Queen Elizabeth II’s younger sister Princess Margaret supplied the gossip columns of Great Britain and beyond with a nearly endless stream of material. From her sharp fashion and towering hairdos to a rumored romance with Picasso, it seemed Margaret had been fated for a life in the tabloids.
As it turns out, Margaret’s pop culture legacy indeed began, quite literally, at birth. Not only did the princess prompt regular bits of tabloid gossip, she also helped to inspire the modern-day horoscope.
Predicting the Princess
John Gordan never intended to revamp astrology for the 20th century. As editor of the Sunday Express, all he wanted in August 1930 was to find a new angle from which to cover another royal birth. What was there to say about King George V’s fourth grandchild, who was unlikely to do anything newsworthy for at least a decade or two? Gordon hit upon a clever workaround: He’d cover the princess’s future instead of her present.
To get the scoop on Margaret's prospects, he called a famous astrologer and asked him to make a prediction about what her life might hold—an unusual, but not necessarily unheard of, idea. The astrologer was busy, but his assistant, R.H. Naylor, offered to step in. Gordon gave him the gig.
Naylor’s write-up, “What the Stars Foretell for the New Princess,” said little more than that Margaret would lead an “eventful life.” That, as Craig Brown points out in his book, Ninety-Nine Glimpses of Princess Margaret, was “a prediction that was possibly on the safe side, since few lives are without any event whatsoever.” Still, it was a hit, inspiring reader requests for additional predictions.
Astrology for the Masses
To capitalize on the article’s success, Gordon commissioned Naylor to write regular predictions on world events. Before long, he was credited with predicting an airship crash, and his contract was quickly upgraded to a weekly column dubbed “Your Stars,” through which Gordon aimed to bring the thrill of birthdate-based forecasts to everyday Express readers.
The first iteration of “Your Stars” took a traditional approach, offering insights only to those whose birthdays fell within the week. Making astrological predictions at the time was an individualized enterprise, with painstaking references to celestial objects’ locations at the moment of someone’s birth. But both men knew they could sell more papers if readers had reason to engage more than once a year.
To deliver premonitions in bulk, they drew from an ancient innovation: zodiac signs. By grouping all those born, for example, between mid-July and mid-August together as Leos, Naylor could apply a single forecast to the lot of them. Now, just 12 predictions each week were enough to cover the entirety of the Express readership.

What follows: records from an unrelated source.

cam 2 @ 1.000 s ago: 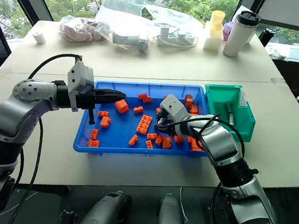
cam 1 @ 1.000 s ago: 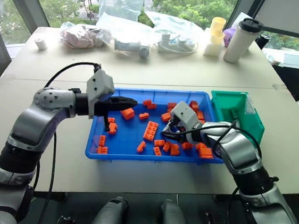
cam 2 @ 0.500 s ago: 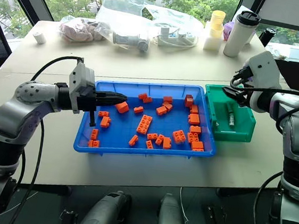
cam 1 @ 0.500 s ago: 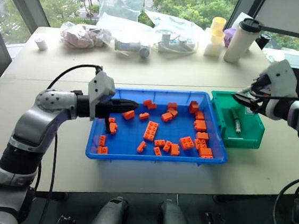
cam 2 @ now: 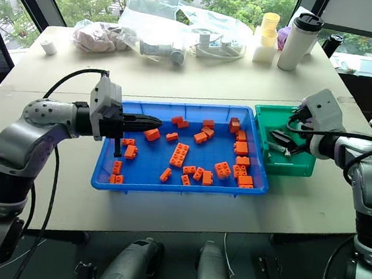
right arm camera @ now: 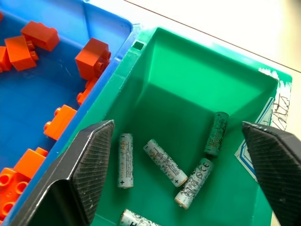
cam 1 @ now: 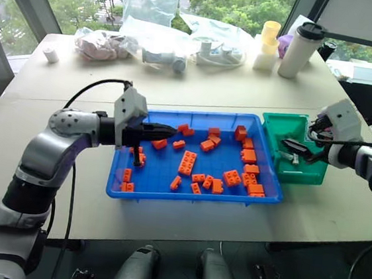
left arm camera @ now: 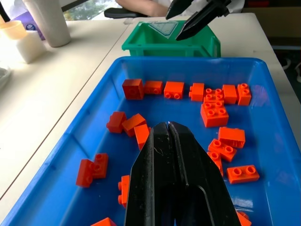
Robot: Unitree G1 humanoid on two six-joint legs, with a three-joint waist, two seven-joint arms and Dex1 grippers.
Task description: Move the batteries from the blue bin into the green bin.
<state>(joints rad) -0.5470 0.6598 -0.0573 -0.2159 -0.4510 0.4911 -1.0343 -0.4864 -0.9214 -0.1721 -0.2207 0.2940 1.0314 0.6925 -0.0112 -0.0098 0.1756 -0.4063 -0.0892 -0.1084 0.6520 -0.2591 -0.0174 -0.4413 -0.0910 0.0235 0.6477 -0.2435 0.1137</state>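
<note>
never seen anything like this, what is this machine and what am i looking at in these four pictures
It is a humanoid robot with two arms, each ending in two black fingers. Two pictures come from cameras in its head, looking down at a table. The other two come from cameras on its wrists, looking along the fingers. On the table sits a blue bin scattered with orange bricks, and beside it a smaller green bin with batteries lying inside. The left gripper, fingers closed and empty, hovers over the blue bin. The right gripper, fingers spread wide, holds nothing above the green bin. Bags and cups sit farther back.
</note>
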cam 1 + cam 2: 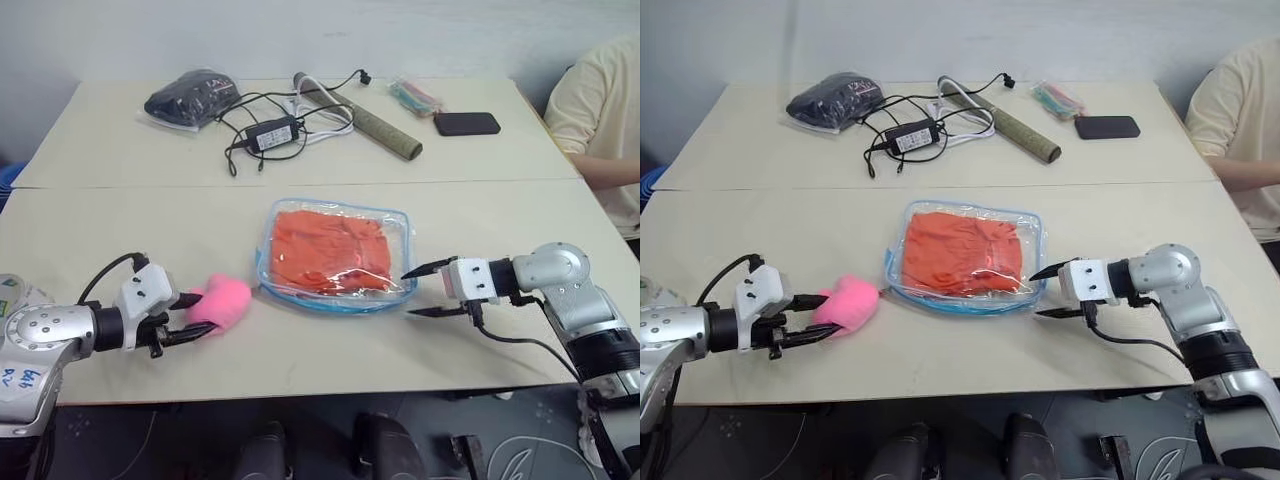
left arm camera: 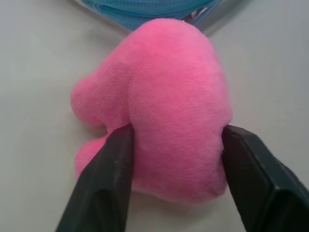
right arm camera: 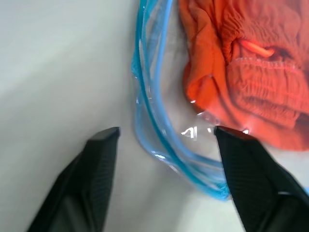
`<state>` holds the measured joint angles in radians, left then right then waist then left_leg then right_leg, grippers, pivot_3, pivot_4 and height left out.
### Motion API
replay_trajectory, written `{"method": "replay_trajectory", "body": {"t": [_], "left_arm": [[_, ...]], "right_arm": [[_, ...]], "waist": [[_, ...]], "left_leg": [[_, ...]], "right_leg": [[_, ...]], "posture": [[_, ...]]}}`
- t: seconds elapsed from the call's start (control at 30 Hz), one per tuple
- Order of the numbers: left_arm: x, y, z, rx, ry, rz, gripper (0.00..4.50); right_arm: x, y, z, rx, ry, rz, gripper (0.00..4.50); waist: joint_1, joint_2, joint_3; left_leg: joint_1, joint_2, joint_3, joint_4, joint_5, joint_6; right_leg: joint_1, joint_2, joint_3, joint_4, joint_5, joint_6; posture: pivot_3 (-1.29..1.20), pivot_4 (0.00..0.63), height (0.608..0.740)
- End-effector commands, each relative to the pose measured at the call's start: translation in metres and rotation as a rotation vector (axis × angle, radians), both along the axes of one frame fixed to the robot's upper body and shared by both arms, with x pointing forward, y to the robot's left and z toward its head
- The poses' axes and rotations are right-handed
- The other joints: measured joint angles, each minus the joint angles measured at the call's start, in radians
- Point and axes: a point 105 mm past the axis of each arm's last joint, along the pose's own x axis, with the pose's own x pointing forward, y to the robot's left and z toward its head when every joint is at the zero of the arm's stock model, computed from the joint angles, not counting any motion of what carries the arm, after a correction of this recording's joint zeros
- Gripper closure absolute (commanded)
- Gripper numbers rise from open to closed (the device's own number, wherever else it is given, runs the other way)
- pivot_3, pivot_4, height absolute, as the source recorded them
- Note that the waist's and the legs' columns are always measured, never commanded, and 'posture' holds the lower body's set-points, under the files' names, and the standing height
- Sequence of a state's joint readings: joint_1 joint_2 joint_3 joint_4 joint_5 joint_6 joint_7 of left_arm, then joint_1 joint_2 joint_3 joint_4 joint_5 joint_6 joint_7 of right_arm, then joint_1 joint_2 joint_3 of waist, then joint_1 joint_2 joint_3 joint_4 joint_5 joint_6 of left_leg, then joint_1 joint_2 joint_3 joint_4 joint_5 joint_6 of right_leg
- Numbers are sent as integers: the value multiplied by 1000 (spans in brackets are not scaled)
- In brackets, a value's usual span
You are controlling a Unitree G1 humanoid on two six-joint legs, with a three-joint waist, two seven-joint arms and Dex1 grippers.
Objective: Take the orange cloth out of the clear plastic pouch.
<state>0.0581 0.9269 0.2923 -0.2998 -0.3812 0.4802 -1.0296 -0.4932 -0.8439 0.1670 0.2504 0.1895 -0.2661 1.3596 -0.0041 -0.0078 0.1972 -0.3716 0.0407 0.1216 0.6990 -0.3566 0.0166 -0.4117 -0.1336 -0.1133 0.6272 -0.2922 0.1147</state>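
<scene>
Two grippers: both sit low over the near table, one at each side of the pouch.
Left gripper (image 1: pixel 190 318): lower left of the head view; its black fingers (image 2: pixel 104 183) are spread apart and bracket the pink plush heart (image 1: pixel 222 301), the pads touching its sides in the wrist view (whether they press it or merely rest against it, I cannot tell).
Right gripper (image 1: pixel 422 291): right of centre in the head view, pointing toward the pouch; jaws parted wide, holding nothing, with one tip at the pouch's right edge.
Right wrist view: the pouch's blue-edged corner (image 3: pixel 159 145) lies between the two fingers (image 3: pixel 94 179), one on the bare table and the other over the plastic.
Clear plastic pouch (image 1: pixel 396 225): flat on the table (image 1: pixel 120 220) at the centre of the frame, light-blue zipper edging all round.
Orange cloth (image 1: pixel 332 250): inside the pouch, folded and wrinkled, filling most of it.
Upper frame: dark bundle in clear wrap (image 1: pixel 190 98) at upper left, black power adapter with cables (image 1: pixel 272 132), rolled mat (image 1: pixel 365 122), black phone (image 1: pixel 467 123).
Right edge: a person's arm in a yellow sleeve (image 1: pixel 600 100).
</scene>
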Motion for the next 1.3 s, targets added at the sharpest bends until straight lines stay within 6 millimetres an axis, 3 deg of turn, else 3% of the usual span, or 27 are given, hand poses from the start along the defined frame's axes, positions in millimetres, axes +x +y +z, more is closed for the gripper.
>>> {"method": "replay_trajectory", "body": {"t": [0.03,0.1,0.2,0.27,0.5,0.7,0.83,1.0,1.3], "left_arm": [[-3,15,30,31,-47,2,570],[0,18,50,58,-84,-2,47],[-1,0,82,28,-117,-106,47],[1,-19,92,75,-161,-202,47],[34,-93,71,297,-380,-511,47],[60,-121,41,389,-492,-612,47],[66,-126,31,398,-518,-624,47],[69,-127,28,370,-538,-606,1445],[57,-132,36,233,-478,-600,4167]], "right_arm": [[-12,-3,34,136,-8,-102,0],[-26,2,42,224,50,-146,0],[-38,3,45,274,111,-214,0],[-45,5,48,319,166,-240,0],[-67,41,63,471,311,-186,0],[-66,46,72,509,302,-203,0],[-62,42,74,520,290,-238,0],[-58,39,73,525,269,-267,0],[-59,36,66,491,265,-272,0]], "waist": [[4,0,0],[4,0,0],[3,0,0],[7,0,0],[9,1,-1],[8,1,-1],[13,1,0],[21,1,0],[28,1,0]], "left_leg": [[0,0,0,0,0,0],[0,1,-1,0,0,0],[1,0,-1,0,0,-1],[0,0,-1,0,-1,-1],[1,-7,0,0,-1,0],[-1,-7,2,0,-1,0],[-1,-7,1,0,-1,1],[-1,-7,1,1,-1,1],[-1,-7,1,1,-1,2]], "right_leg": [[0,0,0,0,0,0],[0,0,-1,0,0,0],[0,0,0,0,0,-1],[1,0,0,1,0,-1],[1,2,0,0,0,0],[-1,2,1,0,1,0],[-1,2,1,-1,1,0],[-1,1,1,0,1,1],[0,1,1,0,1,1]], "posture": [[0,150,740],[0,150,740],[0,150,740],[0,150,740],[0,150,740],[0,150,740],[0,150,740],[0,150,740],[0,150,740]]}}
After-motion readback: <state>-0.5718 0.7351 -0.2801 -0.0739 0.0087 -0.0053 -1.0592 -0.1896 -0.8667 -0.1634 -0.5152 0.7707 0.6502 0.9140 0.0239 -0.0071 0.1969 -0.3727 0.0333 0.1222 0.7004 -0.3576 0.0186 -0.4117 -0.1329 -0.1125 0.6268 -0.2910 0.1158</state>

Thus, the modern horoscope was born—and thrives to this day. The “mystical services” market is a $2.2 billion industry, and five of the 10 most popular English papers—including the Express—still run regular horoscope columns. There are also a variety of online astrology websites like astrology-daily.com that offer daily horoscopes.
An Enduring Legacy
Looking back, Naylor was wise to have been so vague about baby Margaret. His more specific predictions weren’t always winners—certainly not his 1941 advice to Britons born in January and November that, when it came to avoiding German air raids, they were “‘safest’ in the open.”
But he got lucky with his 1930 claim that “events of tremendous importance to the Royal Family and the nation” would happen near Margaret’s seventh year. That prediction seemed eerily prescient in 1936, when Margaret’s uncle, King Edward VIII, abdicated to marry American divorcée Wallis Simpson. Suddenly, Margaret’s father was king, her sister Elizabeth was next in line, and Margaret’s own status rose to a level that all but guaranteed her a permanent place in the tabloid glare. An “eventful life,” after all.